The show credited with ushering in the modern golden age of television, The Sopranos basically wrote the playbook for the nuanced anti-hero and slow-burning, season-long story arcs. Set in the world of New Jersey crime boss Tony Soprano, showrunner David Chase was never shy about indulging himself by deviating from traditional storytelling norms. While the divisive series finale, which is still being discussed, was a poignant moment for Chase as a visionary storyteller, here are five other episodes (all available to watch on HBO NOW) of the times he elevated his craft and went a bit high concept with dream sequences, apparitions, and coma storylines, paving the way for shows like Mad Men to do the same.
Christopher’s near death experience drives Paulie to a psychic
After being declared dead for a few critical moments while in the hospital, Christopher wakes up to tell Tony and Paulie about the vision of hell he’d seen, consisting mostly of a bunch of gangsters in pinstriped suits, including a particular member of Junior’s old crew. This causes Paulie, who was already superstitious, to visit a psychic for insight. While the scene is played with deadpan absurdity, how the psychic seems to know what he does isn’t ever explained, and causes Paulie to become hysterically unhinged.
A brief flashback at Tony’s mother’s wake
With the unexpected death of Tony’s mother at the beginning of Season 3, “Proshai, Livushka” focuses on friends and family as they gather at the Soprano house after her funeral. While Paulie and Furio stand around discussing Survivor (more specifically, Furio’s plan to rob the winner of Survivor), Tony roots around in a hall closet with a mirror on the door. As he opens it, the mirror shows a brief glimpse of a departed cast member.
There’s also that awkward moment with the guy in the background during Janice’s eulogy to her mother, which was either a guest who got lost trying to find a bathroom upstairs or the world’s most well-dressed production assistant wandering into the shot.
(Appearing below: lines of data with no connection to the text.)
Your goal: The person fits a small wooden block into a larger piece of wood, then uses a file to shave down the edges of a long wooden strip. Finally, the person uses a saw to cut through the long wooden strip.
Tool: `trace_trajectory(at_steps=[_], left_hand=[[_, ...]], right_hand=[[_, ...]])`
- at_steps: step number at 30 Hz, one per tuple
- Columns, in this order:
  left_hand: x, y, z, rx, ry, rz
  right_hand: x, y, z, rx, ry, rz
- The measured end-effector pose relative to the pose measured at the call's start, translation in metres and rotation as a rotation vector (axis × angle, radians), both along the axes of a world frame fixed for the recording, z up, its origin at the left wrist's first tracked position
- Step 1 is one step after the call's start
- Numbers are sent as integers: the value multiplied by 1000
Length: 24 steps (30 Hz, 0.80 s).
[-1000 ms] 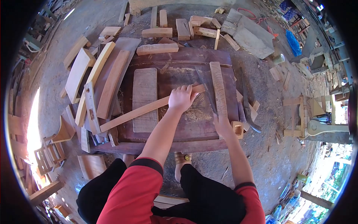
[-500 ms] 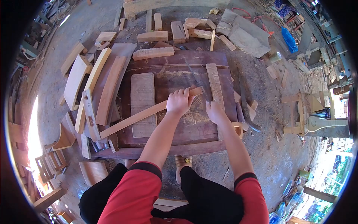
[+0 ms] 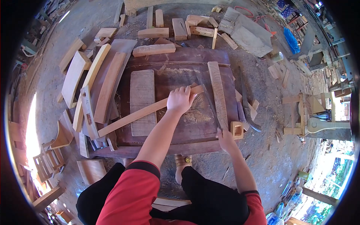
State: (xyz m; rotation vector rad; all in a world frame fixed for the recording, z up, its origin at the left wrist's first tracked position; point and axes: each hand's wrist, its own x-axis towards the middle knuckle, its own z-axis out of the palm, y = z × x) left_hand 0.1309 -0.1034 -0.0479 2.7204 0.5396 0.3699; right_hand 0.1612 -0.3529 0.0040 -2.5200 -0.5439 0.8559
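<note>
My left hand point(image 3: 180, 100) is wrapped over a long wooden strip point(image 3: 135, 116), close to its far end. The strip slants across a flat grey-brown board point(image 3: 143, 101) on the dark reddish wooden panel point(image 3: 176, 140). My right hand point(image 3: 226, 139) grips the near end of a long, narrow metal blade point(image 3: 210, 102), near the front right of the panel. The blade points away from me and crosses right at the strip's far end. Right of the blade lies a rough wooden bar point(image 3: 218, 95). Pale sawdust point(image 3: 195, 112) is scattered on the panel below.
Curved and straight wooden pieces point(image 3: 108, 88) are stacked at the panel's left. Several blocks point(image 3: 153, 33) lie beyond its far edge. A hollow square wooden block point(image 3: 237, 130) and a dark curved bar point(image 3: 247, 105) are at the right. A wooden frame point(image 3: 302, 112) stands farther right.
My right hand has drawn the blade back toward me and slightly right, past the strip's end. My left hand stays on the strip.
</note>
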Motion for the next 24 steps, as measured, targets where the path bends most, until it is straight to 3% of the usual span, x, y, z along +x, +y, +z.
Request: trace_trajectory(at_steps=[6, 10, 18, 24], left_hand=[[2, 0, 3, 16, -5, 15], [0, -2, 2, 35, 48, 15], [-1, -1, -1, 49, 9, 13], [-1, -2, 7, 5, 93, 24]], right_hand=[[63, 86, -25, 13, -118, 149], [55, 80, -25, -10, -101, 121], [-10, -18, 0, -98, -36, 24], [20, 30, -2, 18, -58, 81]])
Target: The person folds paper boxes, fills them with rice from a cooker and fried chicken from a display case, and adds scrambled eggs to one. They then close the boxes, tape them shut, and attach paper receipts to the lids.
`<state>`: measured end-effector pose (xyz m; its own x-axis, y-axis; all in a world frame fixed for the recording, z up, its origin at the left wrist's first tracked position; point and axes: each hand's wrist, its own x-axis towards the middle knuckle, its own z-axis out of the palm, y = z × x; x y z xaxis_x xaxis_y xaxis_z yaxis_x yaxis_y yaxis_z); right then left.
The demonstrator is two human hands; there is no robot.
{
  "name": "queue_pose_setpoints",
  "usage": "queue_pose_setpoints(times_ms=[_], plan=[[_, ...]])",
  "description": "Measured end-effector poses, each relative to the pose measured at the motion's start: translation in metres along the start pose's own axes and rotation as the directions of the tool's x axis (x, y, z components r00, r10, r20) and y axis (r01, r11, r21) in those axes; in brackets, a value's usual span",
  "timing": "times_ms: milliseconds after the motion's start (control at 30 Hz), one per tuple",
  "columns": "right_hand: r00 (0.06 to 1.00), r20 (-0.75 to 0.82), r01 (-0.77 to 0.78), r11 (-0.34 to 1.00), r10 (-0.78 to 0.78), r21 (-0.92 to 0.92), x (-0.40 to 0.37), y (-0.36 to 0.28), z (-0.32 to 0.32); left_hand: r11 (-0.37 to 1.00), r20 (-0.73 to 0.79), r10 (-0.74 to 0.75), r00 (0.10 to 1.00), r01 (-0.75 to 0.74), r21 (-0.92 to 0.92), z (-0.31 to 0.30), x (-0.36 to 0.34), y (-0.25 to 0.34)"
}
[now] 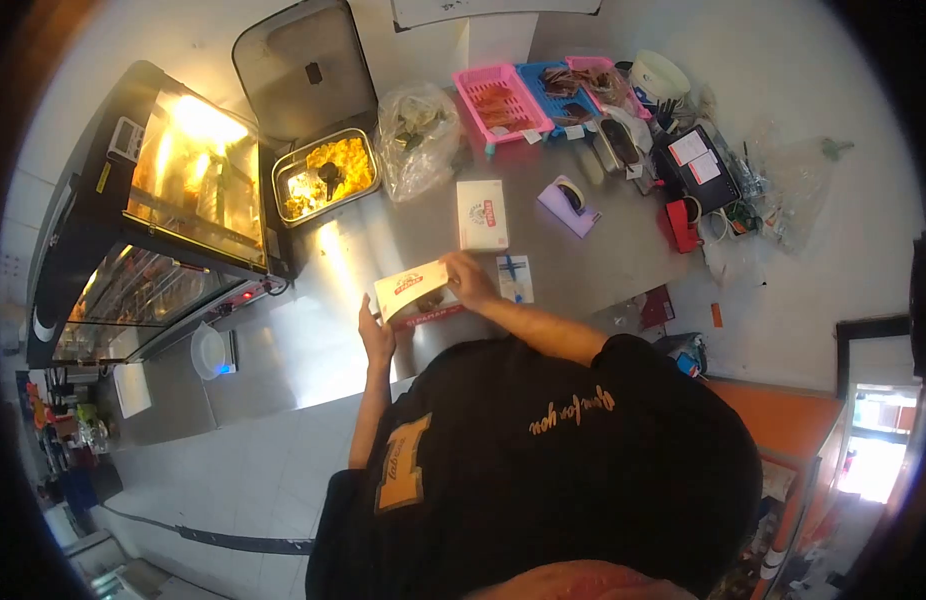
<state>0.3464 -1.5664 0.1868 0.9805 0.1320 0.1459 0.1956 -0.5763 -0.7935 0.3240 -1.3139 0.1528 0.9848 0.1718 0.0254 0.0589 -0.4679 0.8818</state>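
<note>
Grips the raised lid of a box at its right end with the right hand, with the left hand apart at the left end, grip unclear, and box lengthwise between both at the counter.

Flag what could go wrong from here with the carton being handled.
1. Its printed lid looks raised, with the right hand at one corner and the left hand by the opposite end; uneven pressure might crease it.
2. The closed white carton stands just beyond the right hand, so an outward swing could bump it.
3. The white card lies beside that hand and could get swept aside.
</note>
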Motion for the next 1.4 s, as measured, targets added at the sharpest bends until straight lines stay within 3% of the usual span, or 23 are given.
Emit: queue_pose_setpoints(times_ms=[67, 100, 200, 267, 300, 333, 400, 433, 500, 600, 633, 700, 800, 833, 867, 900, 933, 1000, 1033, 1133, 1233, 1333, 1400], plan=[[0.963, -0.189, -0.181, 0.980, 0.194, 0.081, -0.009, 0.045, 0.045, 0.999, 0.070, -0.008, 0.997, 0.012, -0.050, 0.003, 0.001, -0.008], [0.954, 0.075, -0.300, 0.916, 0.291, 0.267, -0.014, 0.063, 0.050, 0.996, 0.085, -0.008, 0.996, 0.015, -0.085, 0.003, -0.001, 0.005], [0.996, 0.049, -0.076, 0.993, 0.071, 0.096, -0.027, 0.072, 0.038, 0.992, 0.100, -0.063, 0.993, 0.073, -0.106, 0.004, 0.010, 0.012], [0.985, 0.138, -0.083, 0.989, 0.100, -0.123, -0.033, 0.063, 0.016, 0.994, 0.144, -0.063, 0.988, 0.074, -0.075, -0.005, 0.015, 0.029], [0.976, 0.181, -0.080, 0.970, 0.123, -0.230, -0.034, 0.056, 0.009, 0.977, 0.127, -0.104, 0.986, 0.125, -0.171, -0.002, 0.019, 0.019], [0.975, 0.183, -0.075, 0.967, 0.122, -0.242, -0.033, 0.053, 0.008, 0.991, -0.003, 0.109, 0.994, -0.109, 0.075, -0.009, 0.024, 0.043], [0.976, 0.187, -0.063, 0.962, 0.116, -0.266, -0.027, 0.054, 0.012, 0.934, -0.042, 0.233, 0.972, -0.211, 0.289, -0.024, 0.039, 0.060], [0.968, 0.212, -0.075, 0.960, 0.136, -0.271, -0.025, 0.051, 0.009, 0.920, -0.081, 0.285, 0.955, -0.249, 0.301, -0.029, 0.046, 0.070], [0.949, 0.264, -0.094, 0.954, 0.172, -0.284, -0.016, 0.034, -0.003, 0.966, 0.048, 0.200, 0.979, -0.205, 0.158, -0.035, 0.058, 0.061], [0.983, -0.185, 0.008, 1.000, -0.010, -0.010, -0.005, 0.068, 0.031, 0.979, 0.230, -0.026, 0.973, 0.071, -0.190, -0.028, 0.062, 0.003], [0.980, -0.183, -0.057, 0.989, 0.082, 0.135, 0.001, 0.074, 0.031, 0.937, 0.314, -0.104, 0.944, 0.199, -0.288, -0.028, 0.059, -0.011], [0.955, -0.133, -0.191, 0.891, 0.266, 0.413, 0.017, 0.086, 0.028, 0.929, 0.323, -0.018, 0.946, 0.135, -0.344, -0.028, 0.046, -0.015], [0.743, -0.403, -0.443, 0.844, 0.535, 0.303, 0.032, 0.066, 0.016, 0.890, 0.308, -0.063, 0.949, 0.193, -0.413, -0.020, 0.019, -0.044], [0.690, -0.193, -0.652, 0.715, 0.697, 0.253, 0.036, 0.063, -0.001, 0.878, 0.309, -0.125, 0.943, 0.250, -0.408, -0.019, 0.008, -0.031], [0.766, -0.186, -0.598, 0.789, 0.615, 0.140, 0.036, 0.047, -0.011, 0.863, 0.309, -0.187, 0.932, 0.307, -0.402, -0.018, -0.001, -0.016], [0.834, -0.166, -0.530, 0.847, 0.527, 0.029, 0.034, 0.029, -0.019, 0.959, 0.209, -0.103, 0.972, 0.153, -0.239, -0.007, -0.004, -0.038], [0.890, -0.134, -0.448, 0.890, 0.436, -0.080, 0.029, 0.019, -0.022, 0.989, 0.058, -0.141, 0.988, 0.139, 0.042, -0.002, -0.019, -0.021], [0.930, -0.067, -0.355, 0.930, 0.362, 0.093, 0.017, 0.033, 0.006, 0.999, 0.012, -0.028, 1.000, 0.028, 0.036, 0.013, -0.031, -0.036], [0.947, -0.040, -0.307, 0.934, 0.319, 0.181, 0.011, 0.043, 0.020, 0.947, -0.014, -0.167, 0.986, 0.156, -0.281, 0.026, -0.038, -0.031], [0.956, -0.082, -0.261, 0.944, 0.282, 0.203, 0.004, 0.058, 0.040, 0.843, 0.098, -0.265, 0.959, 0.279, -0.459, 0.032, -0.037, -0.040], [0.892, 0.144, -0.452, 0.854, 0.429, 0.257, 0.017, 0.049, 0.015, 0.878, 0.138, -0.251, 0.958, 0.286, -0.384, 0.012, -0.028, -0.017], [0.885, 0.205, -0.455, 0.868, 0.417, 0.199, 0.023, 0.048, 0.010, 0.858, 0.192, -0.271, 0.943, 0.327, -0.395, 0.001, -0.021, -0.012], [0.816, 0.347, -0.542, 0.820, 0.462, 0.183, 0.031, 0.031, -0.006, 0.846, 0.242, -0.285, 0.927, 0.362, -0.392, -0.001, -0.016, -0.024]])
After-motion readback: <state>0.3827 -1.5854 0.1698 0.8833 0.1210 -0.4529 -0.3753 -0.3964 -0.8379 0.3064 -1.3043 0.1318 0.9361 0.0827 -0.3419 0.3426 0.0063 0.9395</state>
An episode-long dream sequence
Dreams were another staple of The Sopranos‘ narrative that started back in the show’s early days. While it began with Tony, we would eventually see inside the minds of Christopher, Silvio, and even Tony’s therapist, Dr. Melfi, during the course of the series. In the case of Season 5’s “The Test Dream,” Chase took it one step further by having Tony’s dream take up the bulk of the episode. The elaborate, vaguely surreal sequence drew comparisons to A Christmas Carol, though many disliked it due to the way it diverted the focus away from the rising tensions within the show itself.
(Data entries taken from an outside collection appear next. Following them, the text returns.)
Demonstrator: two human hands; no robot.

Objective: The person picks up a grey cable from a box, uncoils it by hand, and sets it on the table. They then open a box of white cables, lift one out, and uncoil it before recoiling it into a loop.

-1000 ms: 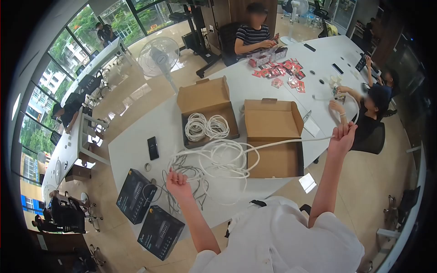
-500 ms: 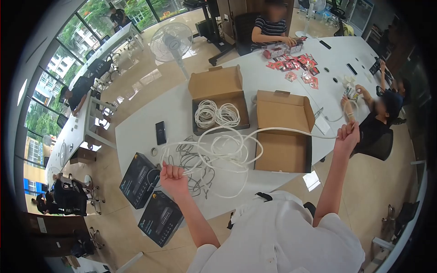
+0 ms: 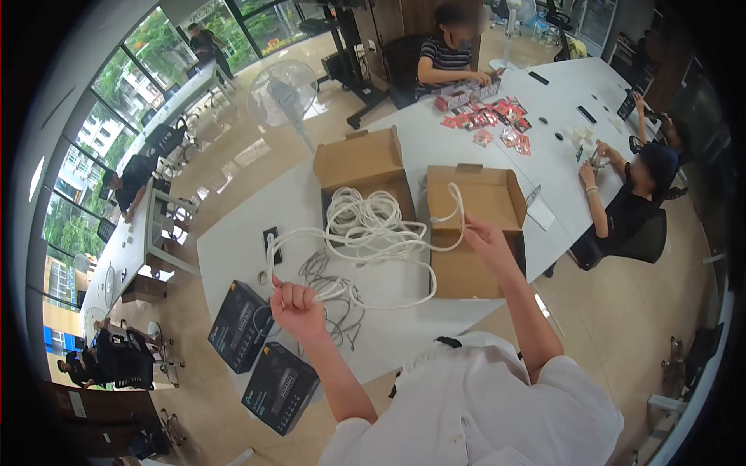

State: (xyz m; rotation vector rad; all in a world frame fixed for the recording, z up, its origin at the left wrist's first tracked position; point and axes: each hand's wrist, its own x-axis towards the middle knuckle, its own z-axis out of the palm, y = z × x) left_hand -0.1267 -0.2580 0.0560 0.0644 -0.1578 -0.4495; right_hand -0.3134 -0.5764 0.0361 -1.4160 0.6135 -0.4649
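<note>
My left hand (image 3: 299,311) is closed around strands of white cable (image 3: 432,289) above the near left part of the table. My right hand (image 3: 488,245) pinches the same cable over the right open cardboard box (image 3: 475,273), where a short loop of it stands up. Between my hands the cable runs in loose loops. Some of them lie across the front of the left open cardboard box (image 3: 359,158), which has white coils inside. Thin grey cables (image 3: 315,272) lie tangled beside my left hand.
Two dark printed boxes (image 3: 241,326) sit at the table's near left edge, close to my left forearm. A phone (image 3: 272,250) lies behind the cable. Across the table (image 3: 249,210), people handle small items near red packets (image 3: 509,116). A white fan (image 3: 284,97) stands behind.
My right hand has come in leftward from far out on the right, and the cable stretched between my hands has gone slack into loops. My left hand stays closed, nearly in place.
</note>
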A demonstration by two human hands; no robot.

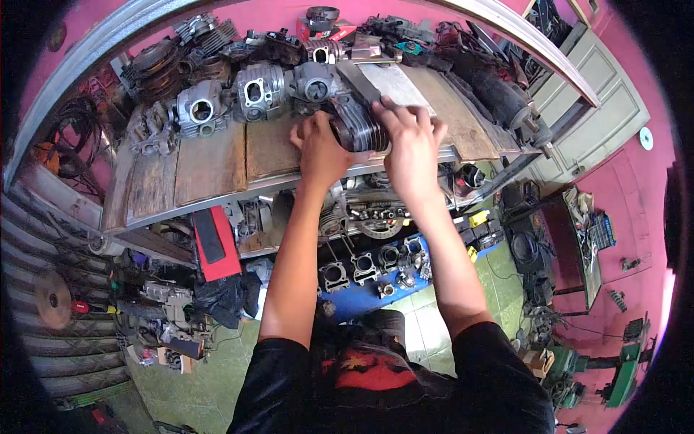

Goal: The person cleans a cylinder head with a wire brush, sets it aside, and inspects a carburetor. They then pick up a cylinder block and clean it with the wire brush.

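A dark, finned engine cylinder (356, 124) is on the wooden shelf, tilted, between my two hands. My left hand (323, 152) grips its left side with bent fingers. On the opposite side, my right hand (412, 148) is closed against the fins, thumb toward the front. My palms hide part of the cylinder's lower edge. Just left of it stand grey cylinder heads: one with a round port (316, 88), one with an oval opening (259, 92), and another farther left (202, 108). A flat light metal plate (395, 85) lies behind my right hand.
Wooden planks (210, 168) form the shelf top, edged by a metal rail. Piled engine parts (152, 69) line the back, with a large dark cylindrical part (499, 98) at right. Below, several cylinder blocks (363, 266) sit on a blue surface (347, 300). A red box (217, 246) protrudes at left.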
Deciphering clues from within a fever dream
In the Season 2 finale episode, “Funhouse,” Chase moved in and out of Tony’s food poisoning-induced fever-dream state and brought tensions to a boil and an ultimate resolution after dreams that saw Tony lighting himself on fire, shooting Paulie in the chest, and talking to an eight-pound fish version of Big Pussy.
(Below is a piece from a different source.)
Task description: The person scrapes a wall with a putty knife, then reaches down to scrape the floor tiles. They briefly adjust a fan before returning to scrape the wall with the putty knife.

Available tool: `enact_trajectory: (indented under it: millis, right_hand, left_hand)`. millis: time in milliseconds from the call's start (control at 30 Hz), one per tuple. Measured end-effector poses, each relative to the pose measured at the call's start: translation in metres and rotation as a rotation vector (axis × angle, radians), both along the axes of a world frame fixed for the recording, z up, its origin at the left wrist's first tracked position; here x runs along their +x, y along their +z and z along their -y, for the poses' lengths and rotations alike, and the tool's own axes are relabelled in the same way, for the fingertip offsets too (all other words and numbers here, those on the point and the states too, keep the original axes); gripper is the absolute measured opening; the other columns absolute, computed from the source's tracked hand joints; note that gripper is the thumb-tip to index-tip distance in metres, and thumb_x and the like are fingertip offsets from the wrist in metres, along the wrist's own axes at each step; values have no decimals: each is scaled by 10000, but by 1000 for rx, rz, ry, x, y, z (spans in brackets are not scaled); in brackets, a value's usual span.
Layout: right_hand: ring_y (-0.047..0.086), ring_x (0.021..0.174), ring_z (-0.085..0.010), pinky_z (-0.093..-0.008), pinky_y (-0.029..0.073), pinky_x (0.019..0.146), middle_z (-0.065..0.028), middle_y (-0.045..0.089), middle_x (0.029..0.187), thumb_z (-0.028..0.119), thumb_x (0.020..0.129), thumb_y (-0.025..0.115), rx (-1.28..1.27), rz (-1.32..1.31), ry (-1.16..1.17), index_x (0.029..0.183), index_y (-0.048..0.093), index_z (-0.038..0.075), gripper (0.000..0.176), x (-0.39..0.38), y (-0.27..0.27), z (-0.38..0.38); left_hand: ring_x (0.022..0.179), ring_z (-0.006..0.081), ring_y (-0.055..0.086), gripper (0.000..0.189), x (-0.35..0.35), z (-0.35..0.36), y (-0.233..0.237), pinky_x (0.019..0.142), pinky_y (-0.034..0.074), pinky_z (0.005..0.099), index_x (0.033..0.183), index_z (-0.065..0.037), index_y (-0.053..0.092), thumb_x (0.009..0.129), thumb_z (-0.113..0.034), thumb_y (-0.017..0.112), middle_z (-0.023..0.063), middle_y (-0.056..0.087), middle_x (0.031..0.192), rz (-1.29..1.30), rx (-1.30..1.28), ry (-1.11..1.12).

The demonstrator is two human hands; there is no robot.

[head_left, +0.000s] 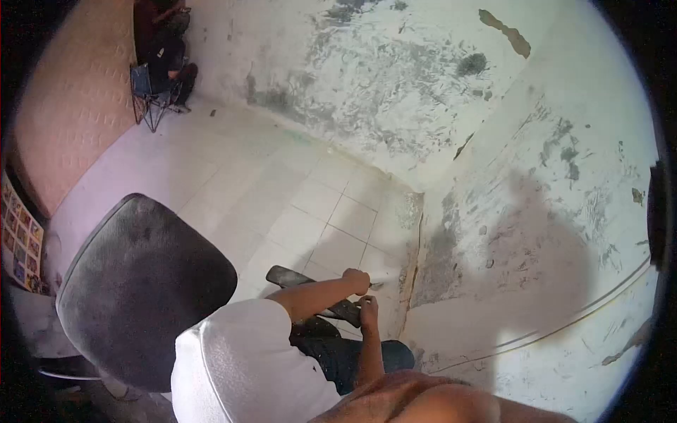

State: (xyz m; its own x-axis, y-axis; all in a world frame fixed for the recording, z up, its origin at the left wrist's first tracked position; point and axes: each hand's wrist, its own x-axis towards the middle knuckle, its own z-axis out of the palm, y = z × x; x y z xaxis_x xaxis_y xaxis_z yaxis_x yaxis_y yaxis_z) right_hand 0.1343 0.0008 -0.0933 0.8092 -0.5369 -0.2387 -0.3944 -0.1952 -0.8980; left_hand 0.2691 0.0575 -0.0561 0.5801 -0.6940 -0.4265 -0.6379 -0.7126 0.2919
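My left hand (357,282) is closed around a small thin tool (377,286). Its blade-like tip points right, toward the wall; the exact kind is too small to tell. Just below it, my right hand (369,311) has its fingers bent and pressed together, and whatever they pinch cannot be made out. The two hands are close but apart. A black chair armrest (343,311) passes beneath my left forearm. Dark blue trousers (396,356) show below my right forearm. A white sleeve (247,352) covers my left shoulder.
A black chair back (144,289) stands at the left. Stained, peeling walls (395,77) meet in a corner ahead, above a tiled floor (317,201). Another person (166,49) sits on a folding chair (144,81) at the far upper left. A picture sheet (22,236) is at the left edge.
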Motion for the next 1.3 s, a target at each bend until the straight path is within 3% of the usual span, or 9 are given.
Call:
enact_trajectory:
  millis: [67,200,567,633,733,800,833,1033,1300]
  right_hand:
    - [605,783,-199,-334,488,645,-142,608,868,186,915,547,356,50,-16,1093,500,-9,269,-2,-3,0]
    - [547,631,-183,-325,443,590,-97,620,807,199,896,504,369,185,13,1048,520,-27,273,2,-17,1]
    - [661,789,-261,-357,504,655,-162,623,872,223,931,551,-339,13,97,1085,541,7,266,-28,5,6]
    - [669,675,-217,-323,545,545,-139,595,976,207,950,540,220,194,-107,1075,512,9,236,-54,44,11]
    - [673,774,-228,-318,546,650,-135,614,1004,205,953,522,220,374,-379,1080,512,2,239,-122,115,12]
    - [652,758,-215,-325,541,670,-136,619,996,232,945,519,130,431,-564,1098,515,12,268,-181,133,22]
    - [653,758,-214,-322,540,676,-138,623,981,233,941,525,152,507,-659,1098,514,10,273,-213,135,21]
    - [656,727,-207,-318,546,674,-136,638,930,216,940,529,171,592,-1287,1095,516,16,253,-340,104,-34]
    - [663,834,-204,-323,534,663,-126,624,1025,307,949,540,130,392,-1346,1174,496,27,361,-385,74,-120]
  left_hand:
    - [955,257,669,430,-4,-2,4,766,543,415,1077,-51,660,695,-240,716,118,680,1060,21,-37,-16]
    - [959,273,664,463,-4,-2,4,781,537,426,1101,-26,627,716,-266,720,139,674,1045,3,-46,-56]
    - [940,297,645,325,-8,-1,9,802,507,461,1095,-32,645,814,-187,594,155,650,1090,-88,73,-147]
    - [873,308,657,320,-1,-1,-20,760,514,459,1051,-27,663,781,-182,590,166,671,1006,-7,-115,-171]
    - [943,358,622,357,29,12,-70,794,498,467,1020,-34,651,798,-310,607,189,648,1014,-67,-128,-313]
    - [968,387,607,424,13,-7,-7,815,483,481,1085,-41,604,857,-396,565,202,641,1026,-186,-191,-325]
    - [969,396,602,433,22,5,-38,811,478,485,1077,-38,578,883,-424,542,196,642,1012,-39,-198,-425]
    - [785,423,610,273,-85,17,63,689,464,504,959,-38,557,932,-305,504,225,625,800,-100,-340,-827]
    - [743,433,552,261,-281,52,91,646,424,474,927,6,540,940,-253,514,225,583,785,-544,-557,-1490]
A two-episode coma fantasy
For those who didn’t feel like “The Test Dream” or “Funhouse” spent enough time with the subconscious, “Join the Club” and “Mayham” went deep into soap-opera territory in Season 6 by focusing primarily on Tony Soprano, the accent-free precision optics salesman on a business trip in Costa Mesa, Calif., via coma fantasy, of course. In this story-within-the-story, Tony finds himself stranded, with the briefcase of one Kevin Finnerty instead of his own. While cleverly littered with bits of Eastern philosophy, as Tony repeats he’s trying to “reach Finnerty,” it also points out the exterior circumstances that are influencing what goes on inside his head.